[SOLVED] Strange behaviour of GridSearchCV with hidden_layer

Strange behaviour of GridSearchCV with hidden_layer_sizes

GridSearchCV (no matter if from sklearn or from dask) seems to to something strange or wrong with the parameters which leads to the MLPRegressor to ignore the parameter.
I show the behaviour in terms of a minimal working example.
Assume numerical initialized features and values in my case

print(features.shape)
print(values.shape)
(321278, 36)
(321278,)

and running the following code

from dask_ml.model_selection import GridSearchCV as daskGridSearchCV
from sklearn.model_selection import GridSearchCV as skGridSearchCV
from sklearn.neural_network import MLPRegressor
myparams = {'hidden_layer_sizes': [(2, ), (4, )]}
daskgridCV = daskGridSearchCV(estimator=MLPRegressor(), n_jobs=-1, param_grid=myparams)
daskbestfit = daskgridCV.fit(features, values)
skgridCV = skGridSearchCV(estimator=MLPRegressor(), n_jobs=-1, param_grid=myparams,cv=3)
skbestfit = skgridCV.fit(features, values)
display(daskbestfit)
display(skbestfit)

results in

GridSearchCV(cache_cv=True, cv=None, error_score='raise',
             estimator=MLPRegressor(activation='relu', alpha=0.0001,
                                    batch_size='auto', beta_1=0.9, beta_2=0.999,
                                    early_stopping=False, epsilon=1e-08,
                                    hidden_layer_sizes=(100,),
                                    learning_rate='constant',
                                    learning_rate_init=0.001, max_iter=200,
                                    momentum=0.9, n_iter_no_change=10,
                                    nesterovs_momentum=True, power_t=0.5,
                                    random_state=None, shuffle=True,
                                    solver='adam', tol=0.0001,
                                    validation_fraction=0.1, verbose=False,
                                    warm_start=False),
             iid=True, n_jobs=-1,
             param_grid={'hidden_layer_sizes': [(2,), (4,)]}, refit=True,
             return_train_score=False, scheduler=None, scoring=None)
GridSearchCV(cv=3, error_score='raise-deprecating',
             estimator=MLPRegressor(activation='relu', alpha=0.0001,
                                    batch_size='auto', beta_1=0.9, beta_2=0.999,
                                    early_stopping=False, epsilon=1e-08,
                                    hidden_layer_sizes=(100,),
                                    learning_rate='constant',
                                    learning_rate_init=0.001, max_iter=200,
                                    momentum=0.9, n_iter_no_change=10,
                                    nesterovs_momentum=True, power_t=0.5,
                                    random_state=None, shuffle=True,
                                    solver='adam', tol=0.0001,
                                    validation_fraction=0.1, verbose=False,
                                    warm_start=False),
             iid='warn', n_jobs=-1,
             param_grid={'hidden_layer_sizes': [(2,), (4,)]},
             pre_dispatch='2*n_jobs', refit=True, return_train_score=False,
             scoring=None, verbose=0)

thus in both cases the hidden_layer_sizes parameter has the value (100,) which is not in the grid.
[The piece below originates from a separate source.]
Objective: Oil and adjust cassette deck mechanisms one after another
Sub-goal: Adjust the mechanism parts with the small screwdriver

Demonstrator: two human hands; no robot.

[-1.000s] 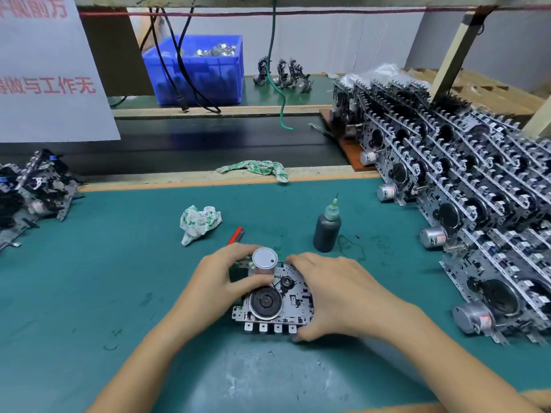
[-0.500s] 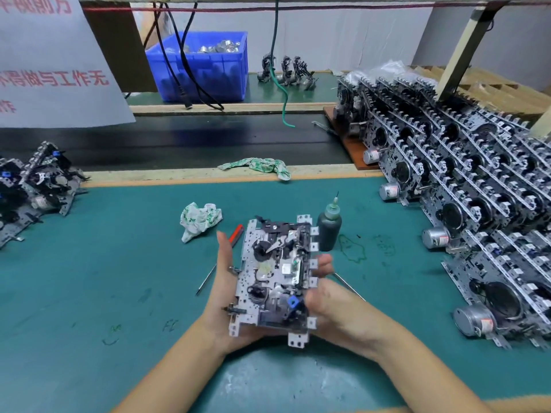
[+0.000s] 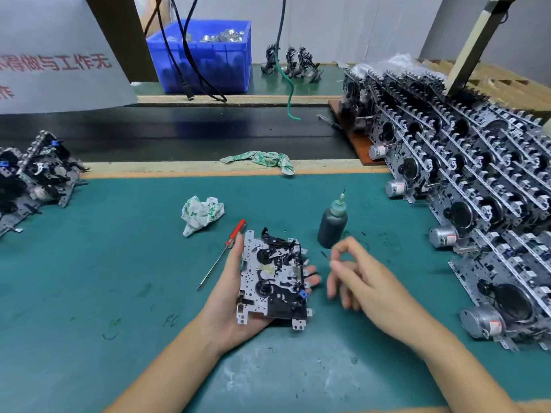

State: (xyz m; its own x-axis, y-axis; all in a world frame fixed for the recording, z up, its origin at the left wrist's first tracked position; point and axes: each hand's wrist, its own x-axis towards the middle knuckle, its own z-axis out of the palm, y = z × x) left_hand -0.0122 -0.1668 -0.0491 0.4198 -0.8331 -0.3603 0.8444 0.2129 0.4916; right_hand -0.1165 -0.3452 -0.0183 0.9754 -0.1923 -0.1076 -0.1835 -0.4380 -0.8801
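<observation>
A cassette deck mechanism (image 3: 274, 278), a perforated metal plate with black gears and levers facing up, lies in my left hand (image 3: 226, 302) just above the green mat. The thumb holds its left edge and the fingertips curl up past its right edge. My right hand (image 3: 363, 281) hovers just right of the mechanism and does not touch it. Its thumb and forefinger pinch a thin dark-tipped rod (image 3: 325, 254), blurred by motion. A dark oil bottle (image 3: 332, 223) with a needle tip stands upright just behind that hand.
A red-handled screwdriver (image 3: 222, 254) and a crumpled cloth (image 3: 201, 213) lie left of the mechanism. Several stacked mechanisms (image 3: 477, 189) fill the right side, and more (image 3: 35, 174) sit at the far left. A rag (image 3: 262, 159), a black conveyor belt (image 3: 179, 129) and a blue bin (image 3: 205, 61) lie beyond.
The mechanism was lifted off the mat and turned over, gear side up. My right hand has let go of it and taken the thin rod from the mat, leaving my left hand alone holding it.
</observation>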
Am I doing something wrong, or what is happening here?

python-Version 3.6.9
sklearn-Version 0.21.2
dask_ml-Version 1.0.0

Solution

This is absolutely normal. estimator=MLPRegressor() creates an instance of MLPRegressor with it's default values, when initializing GridSearchCV ((100,) is the default value of hidden_layer_sizes parameter.)

By fitting GridSearchCV with data, it will itterate through each possible combination of hyperparameters from myparams for each Fold and picks the best one. You can check the results of cross validation by accessing skgridCV.cv_results_ .